┌─ DATASET CONTENT
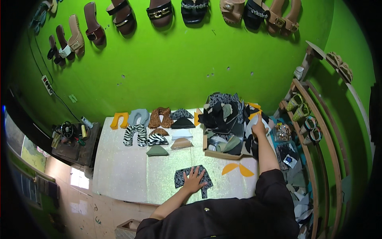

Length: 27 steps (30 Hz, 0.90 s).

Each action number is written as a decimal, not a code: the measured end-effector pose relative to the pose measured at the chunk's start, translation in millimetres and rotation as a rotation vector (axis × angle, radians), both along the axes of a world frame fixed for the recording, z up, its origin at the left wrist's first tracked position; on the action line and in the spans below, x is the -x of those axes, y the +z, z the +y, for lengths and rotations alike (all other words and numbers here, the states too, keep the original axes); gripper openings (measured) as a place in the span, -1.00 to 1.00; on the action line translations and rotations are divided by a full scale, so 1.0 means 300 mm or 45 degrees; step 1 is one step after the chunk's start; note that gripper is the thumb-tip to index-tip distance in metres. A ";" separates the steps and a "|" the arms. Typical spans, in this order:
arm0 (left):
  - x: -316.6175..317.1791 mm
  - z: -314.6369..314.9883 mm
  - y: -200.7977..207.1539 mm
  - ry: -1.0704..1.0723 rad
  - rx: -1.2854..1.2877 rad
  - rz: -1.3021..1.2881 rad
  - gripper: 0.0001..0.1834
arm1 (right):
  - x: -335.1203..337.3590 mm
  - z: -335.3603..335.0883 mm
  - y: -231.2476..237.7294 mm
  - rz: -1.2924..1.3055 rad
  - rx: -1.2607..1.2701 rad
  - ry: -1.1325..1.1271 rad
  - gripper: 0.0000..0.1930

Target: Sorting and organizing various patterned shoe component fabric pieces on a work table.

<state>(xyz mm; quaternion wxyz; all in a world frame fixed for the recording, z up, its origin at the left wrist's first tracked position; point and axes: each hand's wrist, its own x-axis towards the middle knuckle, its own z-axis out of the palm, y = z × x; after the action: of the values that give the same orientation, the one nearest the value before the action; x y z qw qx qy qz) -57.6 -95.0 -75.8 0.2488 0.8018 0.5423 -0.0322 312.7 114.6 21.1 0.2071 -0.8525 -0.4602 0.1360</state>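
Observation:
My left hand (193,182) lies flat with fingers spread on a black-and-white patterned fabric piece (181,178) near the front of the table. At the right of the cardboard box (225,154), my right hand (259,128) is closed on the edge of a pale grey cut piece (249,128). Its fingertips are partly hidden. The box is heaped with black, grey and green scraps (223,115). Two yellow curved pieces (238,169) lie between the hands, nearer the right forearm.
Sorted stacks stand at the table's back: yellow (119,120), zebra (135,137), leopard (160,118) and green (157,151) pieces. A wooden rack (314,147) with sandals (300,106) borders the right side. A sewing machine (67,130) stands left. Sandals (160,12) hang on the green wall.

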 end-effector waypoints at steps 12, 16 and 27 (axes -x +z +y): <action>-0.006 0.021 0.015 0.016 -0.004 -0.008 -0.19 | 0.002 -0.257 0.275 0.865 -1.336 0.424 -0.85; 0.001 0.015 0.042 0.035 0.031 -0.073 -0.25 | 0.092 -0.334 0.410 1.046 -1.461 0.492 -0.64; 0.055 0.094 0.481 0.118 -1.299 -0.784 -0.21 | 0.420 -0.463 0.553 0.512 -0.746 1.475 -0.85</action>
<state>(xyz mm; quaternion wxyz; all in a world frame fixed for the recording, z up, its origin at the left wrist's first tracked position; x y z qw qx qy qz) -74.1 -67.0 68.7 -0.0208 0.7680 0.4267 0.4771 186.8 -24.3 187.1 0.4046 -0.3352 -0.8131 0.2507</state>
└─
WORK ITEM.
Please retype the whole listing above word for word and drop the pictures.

EXERCISE RESULT.
Length: 27 steps (30 Hz, 0.90 s).

Each action number is written as a decimal, not a code: the measured end-effector pose relative to the pose measured at the chunk's start, translation in millimetres and rotation as a rotation vector (axis × angle, radians), both along the axes of a world frame fixed for the recording, z up, its origin at the left wrist's first tracked position; on the action line and in the spans below, x is the -x of those axes, y the +z, z the +y, for lengths and rotations alike (all other words and numbers here, the states too, keep the original axes); gripper openings (measured) as a place in the span, -1.00 to 1.00; on the action line translations and rotations are divided by a full scale, so 1.0 means 300 mm or 45 degrees; step 1 is one step after the chunk's start; note that gripper is the thumb-tip to index-tip distance in metres. A ";" separates the steps and a "|" the arms. Typical spans, in this order:
arm0 (left):
  - x: -316.6175..317.1791 mm
  - z: -314.6369..314.9883 mm
  - y: -200.7977..207.1539 mm
  - ry: -1.0704..1.0723 rad
  - rx: -1.2854..1.2877 rad
  - rz: -1.3021..1.2881 rad
  - gripper: 0.0001..0.1834
arm1 (right):
  - x: -335.1203..337.3590 mm
  - z: -335.3603..335.0883 mm
  - y: -231.2476..237.7294 mm
  - rz: -1.2924..1.3055 rad
  - rx: -1.2607..1.2701 rad
  - ry: -1.1325..1.1271 rad
  - gripper: 0.0000..0.1930

Target: Sorting and organizing various patterned shoe component fabric pieces on a work table.

<state>(xyz mm; quaternion wxyz; all in a world frame fixed for the recording, z up, its origin at the left wrist's first tracked position; point and axes: each hand's wrist, its own x-axis towards the middle knuckle, its own z-axis out of the palm, y = z × x; after the action: of the values that give the same orientation, the one nearest the value before the action; x y z qw qx qy qz) -57.6 -95.0 -75.8 0.2488 0.8018 0.5423 -0.0322 312.7 114.6 21.1 0.2071 -0.8525 -0.4602 0.1360</state>
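Observation:
My left hand (193,182) lies flat with fingers spread on a black-and-white patterned fabric piece (181,178) near the front of the table. At the right of the cardboard box (225,154), my right hand (259,128) is closed on the edge of a pale grey cut piece (249,128). Its fingertips are partly hidden. The box is heaped with black, grey and green scraps (223,115). Two yellow curved pieces (238,169) lie between the hands, nearer the right forearm.
Sorted stacks stand at the table's back: yellow (119,120), zebra (135,137), leopard (160,118) and green (157,151) pieces. A wooden rack (314,147) with sandals (300,106) borders the right side. A sewing machine (67,130) stands left. Sandals (160,12) hang on the green wall.
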
 end-effector waypoints at steps 12, 16 and 27 (axes -x +z +y): <action>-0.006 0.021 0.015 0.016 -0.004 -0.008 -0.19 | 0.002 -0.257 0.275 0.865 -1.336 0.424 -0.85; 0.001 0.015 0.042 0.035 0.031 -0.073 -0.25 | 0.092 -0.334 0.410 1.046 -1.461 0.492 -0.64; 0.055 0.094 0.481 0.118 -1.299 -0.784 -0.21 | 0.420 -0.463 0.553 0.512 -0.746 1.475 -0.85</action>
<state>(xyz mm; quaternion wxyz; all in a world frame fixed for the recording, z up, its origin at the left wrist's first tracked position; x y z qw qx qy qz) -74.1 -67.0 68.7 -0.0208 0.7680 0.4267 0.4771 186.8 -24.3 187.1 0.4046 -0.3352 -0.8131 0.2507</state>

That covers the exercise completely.